Segment Open
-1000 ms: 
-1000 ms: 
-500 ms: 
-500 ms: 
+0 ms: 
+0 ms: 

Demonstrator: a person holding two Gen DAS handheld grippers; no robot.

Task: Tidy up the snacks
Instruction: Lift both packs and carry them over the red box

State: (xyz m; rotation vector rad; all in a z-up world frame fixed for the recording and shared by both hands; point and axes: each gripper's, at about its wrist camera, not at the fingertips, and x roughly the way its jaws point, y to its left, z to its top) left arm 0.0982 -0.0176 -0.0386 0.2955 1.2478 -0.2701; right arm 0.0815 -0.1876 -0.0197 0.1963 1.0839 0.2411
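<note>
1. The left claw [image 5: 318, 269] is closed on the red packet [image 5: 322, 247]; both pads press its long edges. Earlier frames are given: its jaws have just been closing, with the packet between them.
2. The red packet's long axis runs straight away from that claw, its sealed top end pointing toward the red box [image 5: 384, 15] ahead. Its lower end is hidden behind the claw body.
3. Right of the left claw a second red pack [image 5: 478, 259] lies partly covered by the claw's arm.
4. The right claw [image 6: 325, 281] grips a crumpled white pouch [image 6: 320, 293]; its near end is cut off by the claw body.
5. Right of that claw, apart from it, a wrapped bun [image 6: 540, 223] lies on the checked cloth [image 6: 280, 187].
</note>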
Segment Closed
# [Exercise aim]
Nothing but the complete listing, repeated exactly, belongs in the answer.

# [Result]
-1000 ms: 
-1000 ms: 
-500 ms: 
-500 ms: 
+0 ms: 
+0 ms: 

Demonstrator: a person holding two Gen DAS handheld grippers; no robot.

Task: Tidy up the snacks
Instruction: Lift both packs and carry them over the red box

State: (xyz m; rotation vector rad; all in a z-up world frame fixed for the recording and shared by both hands; point and axes: each gripper's, at about its wrist camera, not at the fingertips, and x roughly the way its jaws point, y to its left, z to its top) left arm 0.0982 -0.0176 -0.0386 0.2955 1.2478 -0.2701; right arm 0.0815 -0.1876 -0.0197 0.1963 1.0839 0.2411
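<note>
1. The left claw [image 5: 318, 269] is closed on the red packet [image 5: 322, 247]; both pads press its long edges. Earlier frames are given: its jaws have just been closing, with the packet between them.
2. The red packet's long axis runs straight away from that claw, its sealed top end pointing toward the red box [image 5: 384, 15] ahead. Its lower end is hidden behind the claw body.
3. Right of the left claw a second red pack [image 5: 478, 259] lies partly covered by the claw's arm.
4. The right claw [image 6: 325, 281] grips a crumpled white pouch [image 6: 320, 293]; its near end is cut off by the claw body.
5. Right of that claw, apart from it, a wrapped bun [image 6: 540, 223] lies on the checked cloth [image 6: 280, 187].
</note>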

Nothing else is required to complete this exercise.